## Problem statement
Whenever the string "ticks" turns up in a line of the data below, copy that line.

## Data below
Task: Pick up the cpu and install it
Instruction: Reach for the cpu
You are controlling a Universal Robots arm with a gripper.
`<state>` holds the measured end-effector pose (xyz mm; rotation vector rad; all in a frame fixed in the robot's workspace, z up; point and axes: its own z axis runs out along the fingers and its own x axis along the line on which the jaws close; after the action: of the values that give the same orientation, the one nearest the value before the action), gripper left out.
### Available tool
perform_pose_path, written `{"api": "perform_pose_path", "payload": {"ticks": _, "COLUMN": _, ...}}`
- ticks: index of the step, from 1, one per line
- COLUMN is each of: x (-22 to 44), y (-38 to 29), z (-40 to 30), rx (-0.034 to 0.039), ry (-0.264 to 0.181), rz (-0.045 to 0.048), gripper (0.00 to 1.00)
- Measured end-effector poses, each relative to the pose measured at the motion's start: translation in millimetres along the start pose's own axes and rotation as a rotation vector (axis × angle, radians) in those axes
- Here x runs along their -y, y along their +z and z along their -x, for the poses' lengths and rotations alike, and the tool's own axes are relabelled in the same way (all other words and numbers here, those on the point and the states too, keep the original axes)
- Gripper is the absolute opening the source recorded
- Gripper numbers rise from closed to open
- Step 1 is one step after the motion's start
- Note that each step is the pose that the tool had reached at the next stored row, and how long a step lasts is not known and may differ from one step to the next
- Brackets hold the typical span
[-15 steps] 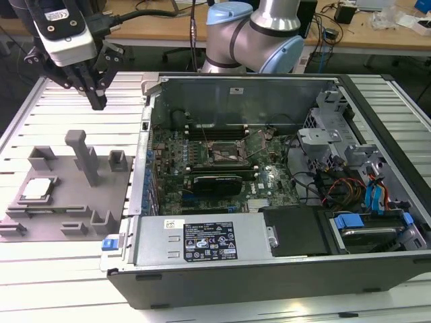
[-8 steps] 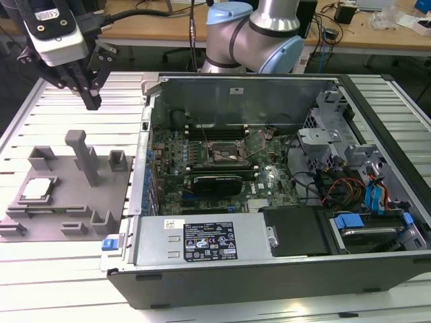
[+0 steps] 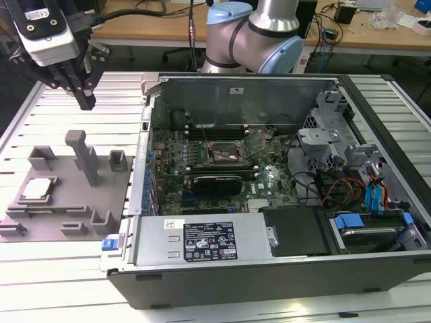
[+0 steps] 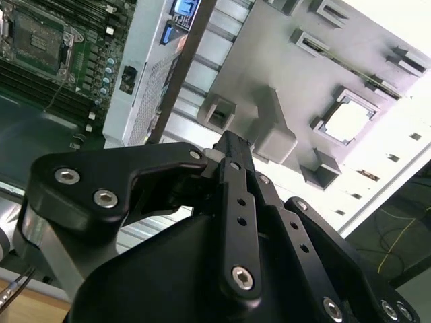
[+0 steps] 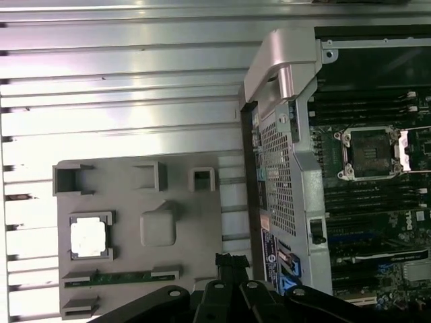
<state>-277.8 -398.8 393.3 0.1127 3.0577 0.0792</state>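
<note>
Item: gripper (image 3: 87, 102). Black fingers drawn together at the tips and holding nothing, as both wrist views show (image 4: 232, 140) (image 5: 227, 258). It hangs raised over the exterior view's left side of the slatted metal table (image 3: 40, 111), well apart from the cpu.

Item: cpu (image 3: 37, 189). Pale square chip lying flat in a framed recess of the grey fixture plate (image 3: 71, 192); it shows bright in both wrist views (image 4: 349, 121) (image 5: 89, 237). A tall grey post (image 3: 84, 155) stands on the same plate, near the recess.

Item: open computer case (image 3: 377, 269), on the exterior view's right of the fixture. The motherboard's socket (image 3: 225, 153) sits bare (its metal frame is plain in the first wrist view (image 5: 372, 153)). A black graphics card (image 3: 215, 183) lies just beside the socket.
</note>
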Motion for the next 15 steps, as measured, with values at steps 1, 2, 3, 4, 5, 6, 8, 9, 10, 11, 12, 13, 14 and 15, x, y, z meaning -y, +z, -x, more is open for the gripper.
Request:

## Result of this task
perform_pose_path, written `{"api": "perform_pose_path", "payload": {"ticks": _, "COLUMN": _, ...}}`
- ticks: index of the step, from 1, one per line

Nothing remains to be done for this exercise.